Et selon les chiffres de l’Ordre que Pourquoidocteur a consultés, la Corse ne semble pas plus touchée qu’une autre région de France. « En revanche, en semaine 33 (du 10 au 16 août 2015), nous avons reçu deux fois plus de déclarations de ruptures pour la Corse que pour les autres départements », indique Isabelle Adenot, avant d’ajouter qu’en semaine 34, la situation était inversée.
Des ruptures régulières
Malgré tout, ces tensions d’approvisionnement de plus en plus fréquentes posent problème aussi bien en ville qu’à l’hôpital. « Il y a cinq ans, nous avions nettement moins de soucis », souligne la présidente de l’Ordre. Pour remédier à ces ruptures, ou au mieux, les éviter, l’article 36 de loi de santé – votée au Sénat en octobre prochain – prévoit que « lorsqu’un industriel, avec l’ANSM, déclarera que son médicament est d’intérêt thérapeutique majeur ou MITM, alors il aura l’obligation d’établir un plan de gestion de pénurie. Il aura par ailleurs l’interdiction d’exporter ce médicament si celui-ci manque », explique Isabelle Adenot.
Cette loi viendra renforcer un système français reposant sur plusieurs garde-fous. Le premier repose sur les obligations que doivent respecter les grossistes répartiteurs. Ces derniers doivent par exemple toujours avoir 15 jours de stock et doivent fournir la France avant d’exporter. Ainsi, quand un pharmacien manque d’un certain médicament, il est censé pouvoir se réapprovisionner rapidement et en priorité auprès de ses grossistes référents.
Manque de matières premières
Reste que le système actuel et futur ne règle pas les difficultés de production qui sont à l’origine de la majorité des ruptures. Le manque de matières premières est par exemple responsable de 17 % des ruptures et les défauts de qualité en causent quant à eux 13 %, selon l’ANSM. La présidente de l’Ordre cite également la hausse des demandes à l’échelle mondiale, notamment liée aux nouvelles recommandations, les retards de fabrication ou encore les problèmes de transport.

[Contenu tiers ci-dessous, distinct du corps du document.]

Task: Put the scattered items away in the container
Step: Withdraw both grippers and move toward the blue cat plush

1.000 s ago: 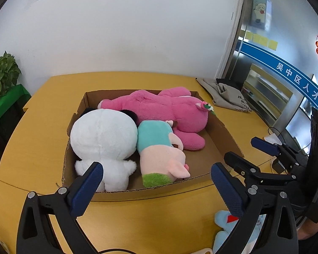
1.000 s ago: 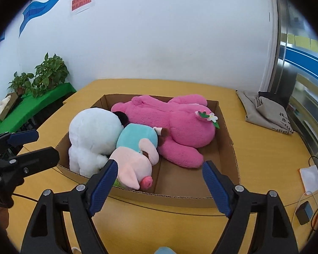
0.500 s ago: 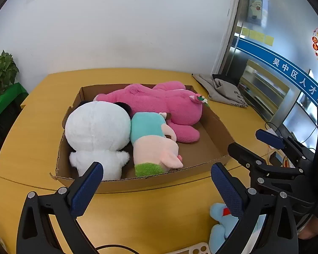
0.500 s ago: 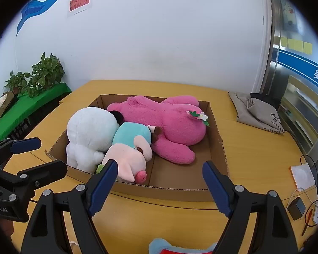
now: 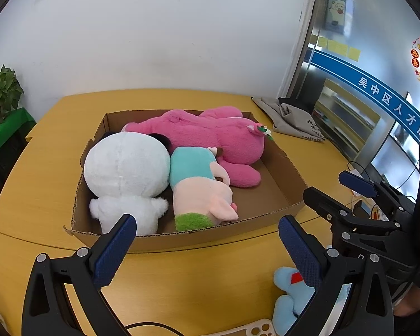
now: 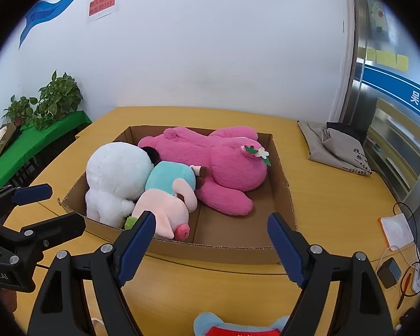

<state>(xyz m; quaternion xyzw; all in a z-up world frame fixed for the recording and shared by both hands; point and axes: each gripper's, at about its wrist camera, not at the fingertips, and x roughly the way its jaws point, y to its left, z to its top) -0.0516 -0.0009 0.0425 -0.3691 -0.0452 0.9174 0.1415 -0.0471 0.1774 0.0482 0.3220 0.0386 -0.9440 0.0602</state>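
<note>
Cardboard box (image 5: 282,168): shallow and open-topped, on the yellow desk (image 5: 187,274), near its middle; its near wall faces both cameras.
Pink plush (image 5: 210,140): largest toy, lying along the far side of the box, a small flower on its head.
White plush (image 5: 126,168): round-bodied, in the left part of the box, touching the pink one behind it.
Teal and pink plush (image 5: 198,184): wedged between the white plush and the pink one, its green tuft against the near wall.
Free floor of the box: bare cardboard shows only in the right near corner.
Light blue plush (image 5: 288,294): still outside the box, lying on the desk in front of the near wall, partly hidden behind the left gripper's right finger; in the right wrist view only its top edge shows at the bottom of the frame.
Left hand-held gripper (image 5: 207,249): jaws spread wide with nothing between them, held above the desk short of the box.
Right hand-held gripper (image 6: 210,243): jaws likewise wide apart and empty, pointing at the box's near wall.
In the way: the near cardboard wall stands between the blue plush and the box floor.
Grey cloth bag (image 5: 291,120): crumpled on the desk's far right corner, apart from the box.
Cables and small devices (image 6: 397,240): on the desk's right edge.
Potted plants (image 6: 56,98): on a green-covered shelf left of the desk.
</note>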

Dans le cas des MITM qui, en cas de rupture, pourraient mettre en danger vital les patients, l’ANSM peut avoir recours à l’importation chez nos voisins étrangers. Mais encore faut-il qu’ils aient ces médicaments, car comme le rappelle Isabelle Adenot, « ce n’est pas un problème franco-français, tous les pays sont touchés. Mais nous sommes bien protégés. »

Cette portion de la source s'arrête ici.